The organisation’s executive secretary, Robert Floyd, explained that the PS23 seismic station recorded two very small seismic events spaced 12 seconds apart. He noted that these events fell well below the threshold typically associated with detectable nuclear test explosions.
As a result, Floyd said the available data alone did not allow a confident assessment of the cause.
China Rejects Allegations
In response, a spokesperson for the Chinese embassy in Washington dismissed the claim as entirely unfounded. The spokesperson accused the United States of attempting to fabricate excuses for resuming its own nuclear testing.
The statement described the allegation as political manipulation aimed at pursuing nuclear hegemony and evading disarmament responsibilities. Furthermore, China urged the United States to reaffirm the commitment of the five recognised nuclear weapon states to refrain from nuclear tests.
China has signed but not ratified the 1996 treaty banning nuclear testing. It denies conducting any underground nuclear blast in 2020 and says its last official underground test took place in 1996.

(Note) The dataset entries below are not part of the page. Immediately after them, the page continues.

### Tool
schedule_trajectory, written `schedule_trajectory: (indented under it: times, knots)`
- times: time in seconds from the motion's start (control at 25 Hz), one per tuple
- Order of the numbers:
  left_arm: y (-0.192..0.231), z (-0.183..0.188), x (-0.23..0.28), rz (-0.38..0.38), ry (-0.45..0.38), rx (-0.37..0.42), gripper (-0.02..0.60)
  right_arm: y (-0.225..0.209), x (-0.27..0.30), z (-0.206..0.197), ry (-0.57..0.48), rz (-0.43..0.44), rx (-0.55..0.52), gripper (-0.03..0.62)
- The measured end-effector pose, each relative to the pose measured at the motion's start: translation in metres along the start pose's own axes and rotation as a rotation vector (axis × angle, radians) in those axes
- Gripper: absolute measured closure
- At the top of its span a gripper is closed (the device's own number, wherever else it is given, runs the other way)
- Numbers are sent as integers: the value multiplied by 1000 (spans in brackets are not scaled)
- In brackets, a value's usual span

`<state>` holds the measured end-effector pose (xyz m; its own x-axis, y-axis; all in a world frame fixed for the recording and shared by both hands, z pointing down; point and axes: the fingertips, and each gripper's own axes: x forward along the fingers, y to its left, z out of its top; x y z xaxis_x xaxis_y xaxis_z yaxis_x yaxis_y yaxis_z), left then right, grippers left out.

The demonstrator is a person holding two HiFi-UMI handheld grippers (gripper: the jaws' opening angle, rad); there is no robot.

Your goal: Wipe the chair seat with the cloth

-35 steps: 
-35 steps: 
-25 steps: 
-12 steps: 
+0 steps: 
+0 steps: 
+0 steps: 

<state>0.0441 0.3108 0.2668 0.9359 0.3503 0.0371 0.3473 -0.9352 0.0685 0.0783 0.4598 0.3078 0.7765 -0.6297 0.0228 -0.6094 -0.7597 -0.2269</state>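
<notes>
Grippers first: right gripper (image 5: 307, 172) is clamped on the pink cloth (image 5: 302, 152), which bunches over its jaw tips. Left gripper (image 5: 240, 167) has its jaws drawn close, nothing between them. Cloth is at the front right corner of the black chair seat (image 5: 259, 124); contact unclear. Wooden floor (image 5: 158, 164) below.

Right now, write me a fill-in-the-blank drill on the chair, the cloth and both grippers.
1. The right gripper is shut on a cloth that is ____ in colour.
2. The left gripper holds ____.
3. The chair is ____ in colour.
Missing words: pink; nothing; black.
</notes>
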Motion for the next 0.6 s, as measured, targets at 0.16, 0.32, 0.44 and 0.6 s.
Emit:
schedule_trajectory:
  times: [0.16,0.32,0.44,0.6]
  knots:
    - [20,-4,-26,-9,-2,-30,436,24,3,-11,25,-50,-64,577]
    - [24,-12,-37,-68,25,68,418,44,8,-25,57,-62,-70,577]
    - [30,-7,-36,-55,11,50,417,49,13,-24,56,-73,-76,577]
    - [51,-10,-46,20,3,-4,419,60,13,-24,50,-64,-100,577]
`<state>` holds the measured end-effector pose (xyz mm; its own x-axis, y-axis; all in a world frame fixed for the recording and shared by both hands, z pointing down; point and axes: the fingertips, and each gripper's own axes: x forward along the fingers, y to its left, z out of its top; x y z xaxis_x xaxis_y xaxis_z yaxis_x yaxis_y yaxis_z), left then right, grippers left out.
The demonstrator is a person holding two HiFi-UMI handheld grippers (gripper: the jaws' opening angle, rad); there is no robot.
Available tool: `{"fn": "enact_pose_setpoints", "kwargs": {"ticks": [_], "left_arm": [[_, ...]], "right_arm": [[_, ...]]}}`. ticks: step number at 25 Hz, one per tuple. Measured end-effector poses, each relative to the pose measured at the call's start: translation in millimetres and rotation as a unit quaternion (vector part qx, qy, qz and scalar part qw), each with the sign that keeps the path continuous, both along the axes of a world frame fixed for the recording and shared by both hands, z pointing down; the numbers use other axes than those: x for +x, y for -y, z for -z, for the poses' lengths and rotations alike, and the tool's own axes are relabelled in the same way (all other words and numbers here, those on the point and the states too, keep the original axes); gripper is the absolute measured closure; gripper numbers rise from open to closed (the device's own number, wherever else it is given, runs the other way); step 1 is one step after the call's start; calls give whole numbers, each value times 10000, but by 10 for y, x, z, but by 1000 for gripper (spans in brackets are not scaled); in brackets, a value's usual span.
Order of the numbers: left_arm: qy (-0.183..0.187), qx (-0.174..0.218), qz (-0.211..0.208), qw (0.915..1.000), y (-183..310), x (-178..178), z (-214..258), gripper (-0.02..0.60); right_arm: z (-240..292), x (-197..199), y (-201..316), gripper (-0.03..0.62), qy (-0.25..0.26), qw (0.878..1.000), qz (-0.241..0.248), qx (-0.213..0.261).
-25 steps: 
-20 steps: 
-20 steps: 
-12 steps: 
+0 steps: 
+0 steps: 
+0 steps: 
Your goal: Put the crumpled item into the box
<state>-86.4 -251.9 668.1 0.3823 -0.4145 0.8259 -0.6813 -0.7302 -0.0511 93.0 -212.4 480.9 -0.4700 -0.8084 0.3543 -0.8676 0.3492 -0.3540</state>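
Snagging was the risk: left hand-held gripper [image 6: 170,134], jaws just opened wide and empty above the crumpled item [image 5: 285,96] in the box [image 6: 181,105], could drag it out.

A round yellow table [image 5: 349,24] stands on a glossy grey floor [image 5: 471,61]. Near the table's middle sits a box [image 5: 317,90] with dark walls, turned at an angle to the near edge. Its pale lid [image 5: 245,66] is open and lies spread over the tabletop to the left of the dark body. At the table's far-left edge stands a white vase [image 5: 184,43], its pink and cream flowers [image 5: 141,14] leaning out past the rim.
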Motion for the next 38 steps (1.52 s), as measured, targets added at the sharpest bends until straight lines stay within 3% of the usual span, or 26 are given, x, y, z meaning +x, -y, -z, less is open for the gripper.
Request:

Treaty Tensions And Strategic Concerns
Meanwhile, U.S. President Donald Trump has pressed China to join the United States and Russia in negotiating a replacement for New START, the last strategic nuclear arms limitation agreement between Washington and Moscow, which expired on February 5.
The treaty’s expiration has fuelled concerns about a renewed nuclear arms race. Although both China and the United States have signed the nuclear test ban treaty, neither country has ratified it. Under international law, they remain obligated to uphold its provisions.
Yeaw also alleged that China may have attempted to conceal the test through decoupling. In this method, operators detonate a device inside a large underground chamber to reduce the shockwaves transmitted through surrounding rock.
The United States last conducted an underground nuclear test in 1992. Since then, it has relied on advanced simulations and scientific programmes to maintain its nuclear arsenal.
China has rejected calls to join a three way arms control pact, arguing that its arsenal remains far smaller than those of Washington and Moscow. However, the Pentagon says China now holds more than 600 operational warheads and projects that the figure could exceed 1,000 by 2030.